COLLECTED DATA —
§
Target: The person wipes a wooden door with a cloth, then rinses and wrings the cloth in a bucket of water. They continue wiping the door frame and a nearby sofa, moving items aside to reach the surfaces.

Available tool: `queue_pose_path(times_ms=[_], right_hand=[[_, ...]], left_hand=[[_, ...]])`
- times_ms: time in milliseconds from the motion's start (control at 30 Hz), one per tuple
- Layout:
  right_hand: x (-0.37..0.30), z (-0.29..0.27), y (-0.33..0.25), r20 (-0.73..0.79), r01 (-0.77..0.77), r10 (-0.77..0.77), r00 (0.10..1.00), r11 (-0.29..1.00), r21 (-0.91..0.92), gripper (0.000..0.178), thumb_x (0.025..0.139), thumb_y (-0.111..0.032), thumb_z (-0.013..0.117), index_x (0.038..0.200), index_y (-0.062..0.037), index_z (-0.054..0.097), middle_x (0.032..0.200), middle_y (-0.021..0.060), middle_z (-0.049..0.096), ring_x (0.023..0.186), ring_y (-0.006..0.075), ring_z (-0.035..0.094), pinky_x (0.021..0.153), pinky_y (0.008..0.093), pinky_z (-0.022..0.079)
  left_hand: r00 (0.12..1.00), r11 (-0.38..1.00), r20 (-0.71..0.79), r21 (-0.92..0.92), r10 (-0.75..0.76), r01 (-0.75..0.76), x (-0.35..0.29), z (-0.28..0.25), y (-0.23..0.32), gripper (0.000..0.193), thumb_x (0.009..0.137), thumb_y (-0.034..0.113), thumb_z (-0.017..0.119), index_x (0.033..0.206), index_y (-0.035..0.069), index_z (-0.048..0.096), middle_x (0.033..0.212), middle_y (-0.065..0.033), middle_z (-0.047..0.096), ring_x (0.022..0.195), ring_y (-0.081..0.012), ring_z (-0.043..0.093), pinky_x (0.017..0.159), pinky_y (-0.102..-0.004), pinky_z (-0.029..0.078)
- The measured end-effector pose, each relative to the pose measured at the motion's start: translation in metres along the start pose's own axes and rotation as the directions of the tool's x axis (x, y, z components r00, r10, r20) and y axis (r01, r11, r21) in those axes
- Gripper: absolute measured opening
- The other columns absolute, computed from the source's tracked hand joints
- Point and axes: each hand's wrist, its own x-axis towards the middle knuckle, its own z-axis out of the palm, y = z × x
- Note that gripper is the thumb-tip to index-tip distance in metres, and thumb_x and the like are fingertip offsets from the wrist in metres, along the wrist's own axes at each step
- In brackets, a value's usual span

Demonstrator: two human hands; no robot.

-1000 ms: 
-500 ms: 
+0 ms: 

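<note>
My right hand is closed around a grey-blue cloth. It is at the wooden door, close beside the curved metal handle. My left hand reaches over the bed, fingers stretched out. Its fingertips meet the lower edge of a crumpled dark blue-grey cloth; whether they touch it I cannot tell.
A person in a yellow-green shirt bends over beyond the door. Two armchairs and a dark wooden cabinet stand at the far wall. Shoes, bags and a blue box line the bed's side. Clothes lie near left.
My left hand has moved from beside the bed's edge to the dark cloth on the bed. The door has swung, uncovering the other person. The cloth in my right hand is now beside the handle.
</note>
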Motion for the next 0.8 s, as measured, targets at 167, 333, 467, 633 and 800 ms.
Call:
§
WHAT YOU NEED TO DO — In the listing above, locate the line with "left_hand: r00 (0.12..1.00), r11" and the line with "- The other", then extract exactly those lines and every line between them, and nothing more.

ANSWER BOX —
  left_hand: r00 (0.12..1.00), r11 (-0.38..1.00), r20 (-0.71..0.79), r21 (-0.92..0.92), r10 (-0.75..0.76), r01 (-0.75..0.76), x (-0.35..0.29), z (-0.28..0.25), y (-0.23..0.32), gripper (0.000..0.193), thumb_x (0.009..0.137), thumb_y (-0.034..0.113), thumb_z (-0.017..0.119), index_x (0.033..0.206), index_y (-0.035..0.069), index_z (-0.048..0.096), middle_x (0.033..0.212), middle_y (-0.065..0.033), middle_z (-0.047..0.096), ring_x (0.022..0.195), ring_y (-0.081..0.012), ring_z (-0.043..0.093), pinky_x (0.017..0.159), pinky_y (-0.102..-0.004), pinky_z (-0.029..0.078)
- The measured end-effector pose, each relative to the pose measured at the motion's start: translation in metres along the start pose's own axes and rotation as the directions of the tool's x axis (x, y, z components r00, r10, r20) and y axis (r01, r11, r21) in those axes
- Gripper: absolute measured opening
- The other columns absolute, computed from the source's tracked hand joints

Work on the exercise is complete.